On one fateful day, I was at a friend's place who owned an Xbox. He asked if I was down for some Halo. Now we had already indulged in countless deathmatches in the past, but the game had always been inside the console, so I'd never witnessed him inserting or removing the game. presence. However, that wasn't the case this time as he asked me to put the disc in. I didn't hesitate. My finger came down on that button so hard that I'm surprised I didn't impale the motherboard or something. A wounded finger and a more damaged ego all but killed my infatuation with that stupidly alluring centerpiece.

Gamecube

You know where I'm going with this. The handle. That silly, useless handle. No one has ever seriously traveled outside holding their Gamecube, exposed to the elements, by that handle. No one. It's the most ridiculous thing and yet I relished every opportunity to pick the Gamecube up by the handle and swing it around simply because it felt joyously idiotic and it amused me that Nintendo actually believed that people would use this on a regular basis.

PSP

The PSP was the first gaming device I ever pre-ordered as I couldn't believe there was a handheld capable of near-PS2 quality graphics and gameplay. I picked it up on release day with a handful of launch games but I also got a free UMD movie of Spider-Man 2 as some sort of early adoption bonus. This changed everything.

Spider-Man 2 is my favorite Spidey film of all time and, in my opinion, among the top 3 superhero films ever made. I already owned the movie on DVD but the idea that I could watch one of my favorite films on a portable device (and in great quality) made my head explode. And so began a month-long marathon of Spider-Man 2 on PSP.

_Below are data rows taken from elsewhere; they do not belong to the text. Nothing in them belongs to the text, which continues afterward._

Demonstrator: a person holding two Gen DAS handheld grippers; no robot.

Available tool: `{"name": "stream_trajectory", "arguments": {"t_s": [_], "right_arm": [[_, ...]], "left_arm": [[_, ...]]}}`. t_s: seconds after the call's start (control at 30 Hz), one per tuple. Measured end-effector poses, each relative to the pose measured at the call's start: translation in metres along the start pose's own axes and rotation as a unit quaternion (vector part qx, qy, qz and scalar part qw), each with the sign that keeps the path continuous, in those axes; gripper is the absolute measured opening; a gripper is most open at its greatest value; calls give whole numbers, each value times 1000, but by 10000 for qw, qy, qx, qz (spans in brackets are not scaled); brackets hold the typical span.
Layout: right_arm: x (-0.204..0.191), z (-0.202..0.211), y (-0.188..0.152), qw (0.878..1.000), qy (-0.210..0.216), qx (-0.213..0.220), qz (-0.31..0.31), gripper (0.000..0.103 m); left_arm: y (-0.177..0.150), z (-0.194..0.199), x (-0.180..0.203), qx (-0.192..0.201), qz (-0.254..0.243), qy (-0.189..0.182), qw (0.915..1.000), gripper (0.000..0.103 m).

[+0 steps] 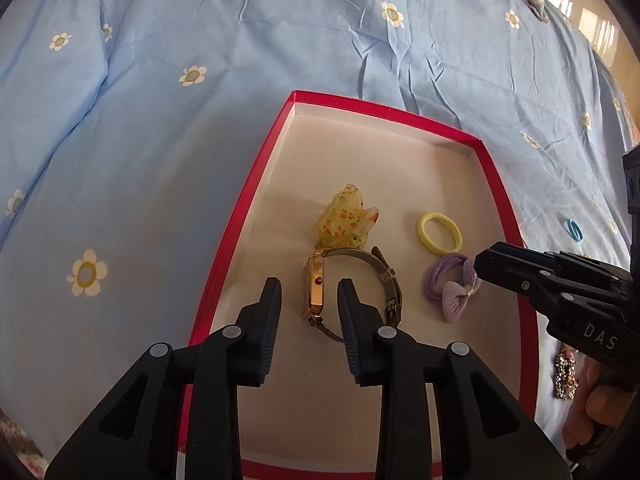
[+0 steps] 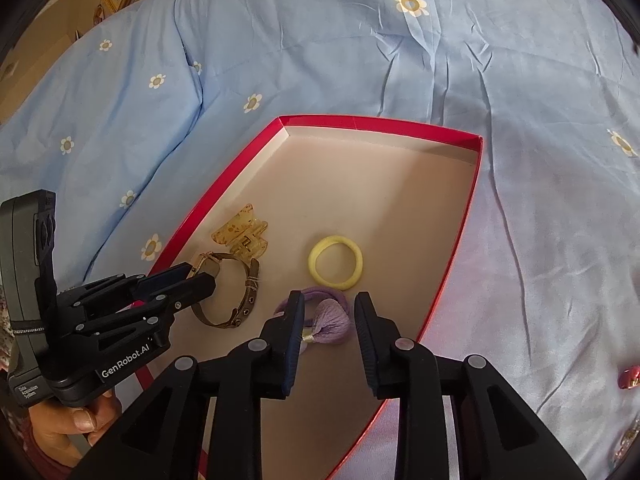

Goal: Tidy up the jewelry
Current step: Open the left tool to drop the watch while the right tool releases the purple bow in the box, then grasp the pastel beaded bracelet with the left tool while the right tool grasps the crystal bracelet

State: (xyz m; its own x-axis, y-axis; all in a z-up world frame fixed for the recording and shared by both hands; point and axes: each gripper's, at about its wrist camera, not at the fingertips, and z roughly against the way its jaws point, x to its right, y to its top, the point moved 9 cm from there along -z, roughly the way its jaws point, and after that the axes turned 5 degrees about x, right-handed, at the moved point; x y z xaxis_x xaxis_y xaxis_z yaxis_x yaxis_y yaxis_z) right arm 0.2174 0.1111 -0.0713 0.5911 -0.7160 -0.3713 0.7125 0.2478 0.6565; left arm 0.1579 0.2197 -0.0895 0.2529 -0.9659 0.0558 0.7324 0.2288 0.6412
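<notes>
The right gripper carries the letters "DAS" on its body in the left wrist view, and the left gripper reads "GenRobot.AI" along its side in the right wrist view, with a small label beneath that seems to say "Data Acquisition System".

Both tools hang over the near end of a shallow red box with a pale floor, which lies on a light blue bedspread printed with white and yellow flowers. The left gripper's jaws are spread, one on each side of the gold face of a watch that lies on its edge near the box's left wall; whether the fingertips touch the watch cannot be told. The right gripper's jaws are also spread, straddling a purple hair tie with a bow close to the box's right wall, with a gap showing on both sides of it.

Just beyond the watch, touching its mesh strap, lies a translucent yellow claw clip with orange flecks. Beyond the purple tie and near it lies a yellow hair ring. The far half of the box floor, up to the far corners, is bare.

Outside the box on its right side, on the bedspread, lie a blue ring, a sparkly beaded piece near the near right corner, and a small red item.
</notes>
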Motion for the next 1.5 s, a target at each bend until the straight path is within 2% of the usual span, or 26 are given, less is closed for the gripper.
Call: {"name": "stream_trajectory", "arguments": {"t_s": [0.2,0.27,0.6,1.1,1.5], "right_arm": [[0,26,2,9996,70,244,-82,30],[3,38,-1,9994,64,322,-123,33],[50,91,-25,9968,-217,562,-522,35],[125,161,-59,9873,-832,864,-1042,37],[179,197,-90,9766,-1245,941,-1483,37]], "left_arm": [[3,22,4,207,124,-107,9997,35],[2,28,9,255,164,-200,9993,37],[-8,49,59,308,52,-662,9973,45],[-24,59,134,186,-474,-1227,9911,46],[-33,49,180,4,-855,-1437,9859,46]]}}
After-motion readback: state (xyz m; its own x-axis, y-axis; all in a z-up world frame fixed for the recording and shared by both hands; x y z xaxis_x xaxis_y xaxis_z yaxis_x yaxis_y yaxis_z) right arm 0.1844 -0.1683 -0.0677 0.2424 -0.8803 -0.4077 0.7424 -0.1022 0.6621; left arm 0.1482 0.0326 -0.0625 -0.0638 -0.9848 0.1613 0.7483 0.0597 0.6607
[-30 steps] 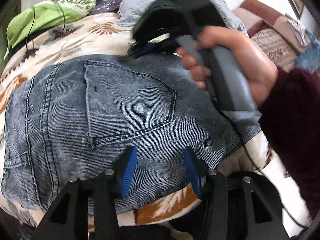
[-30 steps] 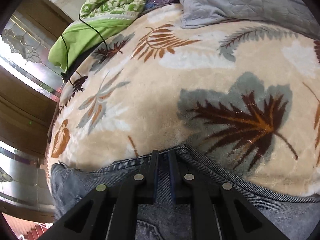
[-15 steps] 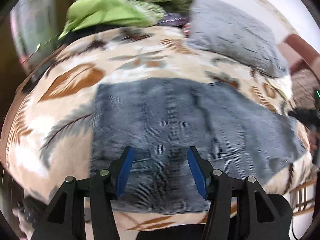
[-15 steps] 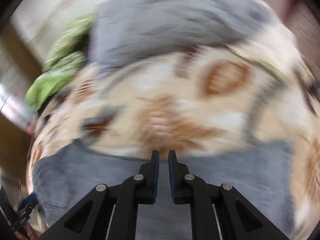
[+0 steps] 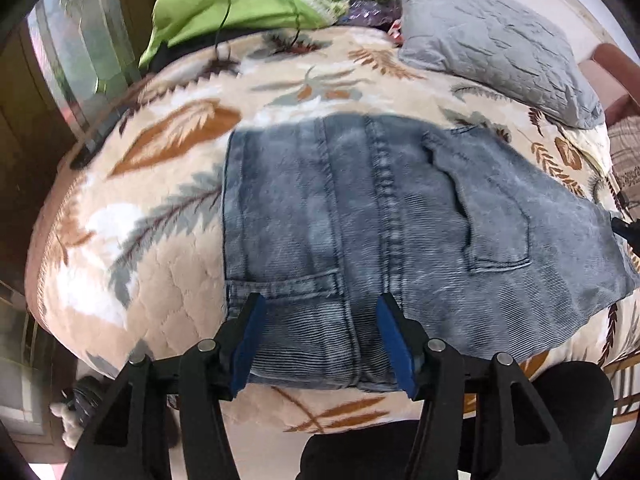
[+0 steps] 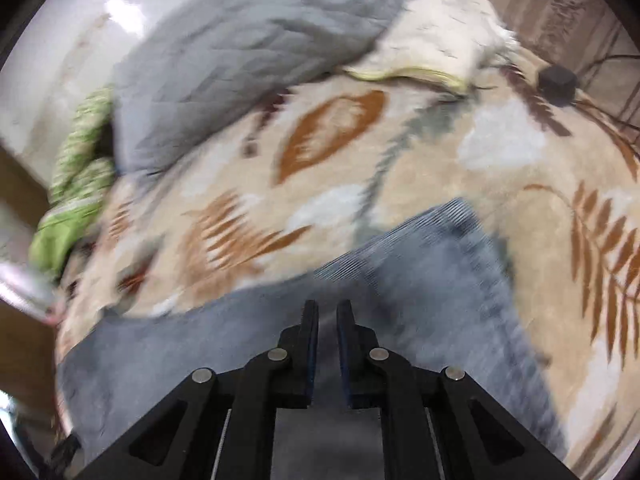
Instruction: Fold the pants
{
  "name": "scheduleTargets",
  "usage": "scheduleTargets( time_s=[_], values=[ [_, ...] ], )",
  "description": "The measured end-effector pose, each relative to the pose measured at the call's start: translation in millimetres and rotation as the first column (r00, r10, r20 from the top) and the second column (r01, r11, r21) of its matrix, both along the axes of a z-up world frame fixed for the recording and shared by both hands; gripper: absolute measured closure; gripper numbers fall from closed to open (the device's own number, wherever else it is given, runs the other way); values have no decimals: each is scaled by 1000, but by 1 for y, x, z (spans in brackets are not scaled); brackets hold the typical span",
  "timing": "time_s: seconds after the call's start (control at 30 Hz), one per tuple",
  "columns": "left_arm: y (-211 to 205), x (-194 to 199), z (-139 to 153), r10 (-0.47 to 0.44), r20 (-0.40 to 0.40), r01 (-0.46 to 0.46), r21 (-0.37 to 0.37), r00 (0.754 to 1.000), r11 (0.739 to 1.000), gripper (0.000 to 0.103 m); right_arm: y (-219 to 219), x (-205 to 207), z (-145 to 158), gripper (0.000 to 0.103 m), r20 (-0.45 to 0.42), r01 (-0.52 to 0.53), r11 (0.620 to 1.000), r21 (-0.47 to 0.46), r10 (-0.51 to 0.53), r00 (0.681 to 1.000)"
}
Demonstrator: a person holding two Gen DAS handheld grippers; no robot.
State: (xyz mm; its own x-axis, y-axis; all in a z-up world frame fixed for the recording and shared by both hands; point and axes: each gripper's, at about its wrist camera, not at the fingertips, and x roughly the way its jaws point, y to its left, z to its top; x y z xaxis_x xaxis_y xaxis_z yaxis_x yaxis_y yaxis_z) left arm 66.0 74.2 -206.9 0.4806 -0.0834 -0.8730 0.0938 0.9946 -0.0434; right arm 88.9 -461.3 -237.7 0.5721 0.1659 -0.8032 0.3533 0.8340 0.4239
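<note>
Jeans [image 5: 360, 232] are spread folded on a leaf-print blanket [image 5: 168, 184] under the left gripper [image 5: 320, 340], jaws apart, just widened, nothing between. Grey pillow [image 5: 488, 36] and green bedding [image 5: 224, 8] lie beyond. Right gripper [image 6: 327, 320] is closed, empty. No writing seen.

A bed blanket [image 5: 168, 216] (leaf-patterned) carries folded jeans [image 5: 360, 220], a grey pillow [image 5: 492, 44] and green cloth [image 5: 224, 12].

Faded blue-grey jeans [image 5: 400, 216]; beige blanket [image 5: 160, 216], brown and grey leaf print; grey quilted pillow [image 5: 492, 44]; lime-green cloth [image 5: 224, 12]
</note>
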Motion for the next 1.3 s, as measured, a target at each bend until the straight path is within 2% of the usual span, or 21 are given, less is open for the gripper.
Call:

At home? Spider-Man 2. In the car? Spider-Man 2. During a flight? Spider-Man 2. On the toilet? You get the idea. I watched that movie about 20 times that month and my PSP became less valued as a handheld game machine and more so as a "Portable Spider-Man 2 Viewing Device". I would champion the PSP to annoyed friends with a campaign along the lines of "But what's really great about the PSP outside of games like Twisted Metal and Lumines is that YOU CAN WATCH SPIDER-MAN 2 IN YOUR HANDS!!" and then proceed to fire up the UMD. A bit more understanding than the other reasons on this list, but still rather silly.


Playstation 3

Speaking of Spider-Man, am I the only one who thought the font for the original PS3 logo looked badass?

Wii

I don't know about you guys, but the pulsating blue light inside the Wii's disc tray is just flat-out cool. Especially in the darkness, when the light is pulsating due to a notification that won't ever be read because doing so would halt the free light show in my living room. Now that I think about it, the Wii would make a pretty sweet nightlight. Maybe if Nintendo had carried this feature over to the Wii U, it would have sold another 5 million or so units.

Playstation 4

The PS4 is great for two reasons. First, it's shape - it's a parallelogram! Second, that blue light strip that across the top that, like the Wii's light, just looks slick in the dark. My favorite part about activating the console (other than, you know, playing a game) is seeing that light race back and forth, changing from an ocean blue to a luminous white. I am, however, less enthusiastic about the orange hue the light takes when the PS4 is in stand-by mode - it gives the impression that the console is under the malevolent influence of the MCP from Tron.